Part-time Engineering and Agric Courses May Run for 6 Years

In case you don't know, there are two types of part-time programmes. One is called regular part-time which is called weekend part-time. Here, candidates are only required to attend classes during weekends usually Friday and Sunday and sometimes Sundays (e.g Ladoke Akintola Part-Time programmes, Federal Universities of Agriculture, Abeokuta Part-time programmes etc).


The other type is called the daily part-time. This is very common among the polytechnics offering ND/HND programmes. Here, candidates attend classes from Monday to Fridays such as it's for full-time candidates too.


As for the number of years to spend for the part-time engineering and agric courses, the weekend part-time will run, usually, for 6 years. That's one year more than when it's run full-time. That's the usual arrangement. Generally, irrespective of the course, any programme, done on weekend part-time will add one year more than usual.


However, for the daily part-time, candidates will spend the same number of years as their full-time counterparts. As you might have guessed the reason, they both attend classes on the same daily basis. Hence, it won't be justified if one year is added to theirs. Hence, they spend 5 years to for any engineering and agric courses e.g Federal University Oye Ekiti daily part-time progammes etc

The 5 Years of Engineering and Agric Courses is Not Limited to Specific Universities

In case you're thinking maybe this is only limited to a particular university, such as FUNAAB, LAUTECH, or FUTA, you're wrong.


It won't matter if the course is offered by a Federal, state, or private university. It won't matter if the university is an engineering university such as LAUTECH, FUTMINNA, FUTO, etc. Once, you're admitted for an engineering or agric course, you're to be groomed for 5 full years.
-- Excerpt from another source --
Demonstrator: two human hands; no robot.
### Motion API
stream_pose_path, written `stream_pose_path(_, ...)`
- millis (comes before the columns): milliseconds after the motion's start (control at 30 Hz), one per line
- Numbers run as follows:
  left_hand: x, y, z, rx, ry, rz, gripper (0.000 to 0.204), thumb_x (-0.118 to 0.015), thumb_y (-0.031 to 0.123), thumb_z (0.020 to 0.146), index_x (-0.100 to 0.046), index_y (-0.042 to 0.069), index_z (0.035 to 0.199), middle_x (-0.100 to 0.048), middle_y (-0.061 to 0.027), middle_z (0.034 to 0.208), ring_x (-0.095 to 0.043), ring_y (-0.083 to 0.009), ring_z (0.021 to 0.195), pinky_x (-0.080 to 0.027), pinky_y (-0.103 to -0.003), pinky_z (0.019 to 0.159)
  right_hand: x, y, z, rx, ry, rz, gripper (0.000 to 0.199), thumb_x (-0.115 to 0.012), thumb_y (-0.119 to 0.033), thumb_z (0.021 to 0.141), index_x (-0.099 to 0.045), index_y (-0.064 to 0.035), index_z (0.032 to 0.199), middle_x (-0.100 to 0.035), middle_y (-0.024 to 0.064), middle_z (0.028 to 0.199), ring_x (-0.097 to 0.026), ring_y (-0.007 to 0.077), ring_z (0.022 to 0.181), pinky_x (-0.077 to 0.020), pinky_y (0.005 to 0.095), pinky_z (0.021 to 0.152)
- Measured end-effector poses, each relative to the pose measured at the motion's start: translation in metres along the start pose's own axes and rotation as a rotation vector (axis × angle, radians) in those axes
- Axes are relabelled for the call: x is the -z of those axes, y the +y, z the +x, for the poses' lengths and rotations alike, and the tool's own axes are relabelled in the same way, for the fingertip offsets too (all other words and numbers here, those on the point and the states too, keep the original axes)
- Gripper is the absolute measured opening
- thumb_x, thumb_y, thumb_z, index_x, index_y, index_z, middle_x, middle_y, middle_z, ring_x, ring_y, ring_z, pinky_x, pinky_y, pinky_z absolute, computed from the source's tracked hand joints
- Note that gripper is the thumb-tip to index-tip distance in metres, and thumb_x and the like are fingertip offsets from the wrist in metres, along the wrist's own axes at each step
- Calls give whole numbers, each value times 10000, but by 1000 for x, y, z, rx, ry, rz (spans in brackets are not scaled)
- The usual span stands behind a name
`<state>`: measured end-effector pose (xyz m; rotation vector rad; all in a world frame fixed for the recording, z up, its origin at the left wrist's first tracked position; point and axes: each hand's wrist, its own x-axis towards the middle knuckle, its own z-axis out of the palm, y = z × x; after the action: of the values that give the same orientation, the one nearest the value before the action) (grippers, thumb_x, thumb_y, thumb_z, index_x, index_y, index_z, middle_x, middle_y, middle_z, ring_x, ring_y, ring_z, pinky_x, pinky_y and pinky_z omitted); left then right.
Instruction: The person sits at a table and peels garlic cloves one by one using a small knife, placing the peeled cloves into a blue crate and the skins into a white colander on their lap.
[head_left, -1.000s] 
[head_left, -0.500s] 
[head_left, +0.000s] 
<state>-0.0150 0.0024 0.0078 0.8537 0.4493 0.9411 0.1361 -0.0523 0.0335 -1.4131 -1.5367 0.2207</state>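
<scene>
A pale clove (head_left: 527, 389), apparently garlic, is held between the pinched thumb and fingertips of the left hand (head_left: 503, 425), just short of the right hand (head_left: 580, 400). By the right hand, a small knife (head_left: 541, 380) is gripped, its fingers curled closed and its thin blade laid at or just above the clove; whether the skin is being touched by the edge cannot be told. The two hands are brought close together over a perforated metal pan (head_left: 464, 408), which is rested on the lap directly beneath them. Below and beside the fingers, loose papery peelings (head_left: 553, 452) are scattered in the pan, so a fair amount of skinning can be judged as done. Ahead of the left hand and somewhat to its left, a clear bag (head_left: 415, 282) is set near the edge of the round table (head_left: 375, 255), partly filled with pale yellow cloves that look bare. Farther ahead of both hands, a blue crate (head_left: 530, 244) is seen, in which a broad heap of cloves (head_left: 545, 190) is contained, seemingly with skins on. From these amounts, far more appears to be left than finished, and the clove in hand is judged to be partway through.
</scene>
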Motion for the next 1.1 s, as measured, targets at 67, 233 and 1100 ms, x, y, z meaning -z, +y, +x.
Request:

In other words, engineering and agric students in LASU, FUOYE, UNILAG, OAU, UNIOSUN, ABU, ABTU, UNICAL, UNIUYO, BOWEN, Crescent, FOUNTAIN, etc will as well spend 5 years for their courses.

Engineering and Agric Courses in Polytechnics are 4 Years

If you gain admission into an engineering or agric course in a polytechnic, you're to spend 2 years for your ND programme (which is the first phase of polytechnic education), and if desire,  you may return for the HND which lasts another 2 years - making 4 years. 


RecommendedBSC, HND, OND, NCE, A'level: What are the Differences?


Even though you have the option to cross to a university, after your ND, if you deem it fit and merit it, if you end up going back for your Higher National Diploma in the same polytechnic or any other, you're to spend 4 years altogether.


If you cross to a university using direct entry after your ND, you'll be admitted into the 200 level of the course and eventually spend 4 more years in the university making your class years 6 (2 in the polytechnic and 4 in university).


Similarly, candidates who did A'level programmes such as IJMB, JUPEB, and Cambridge A'level will be admitted into 200 levels of their engineering and agric courses (through Direct entry) which will make them spend 4 more years. Note that such A'level courses are run, usually, for 9 months.

Conclusion

Except where otherwise stated by the management (which is very unusual), in Nigeria, Engineering and Agric courses require 5 years of study while your counterpart in polytechnics may spend 4 years for the same course considering ND and HND option or 6 years considering ND plus crossing to university option.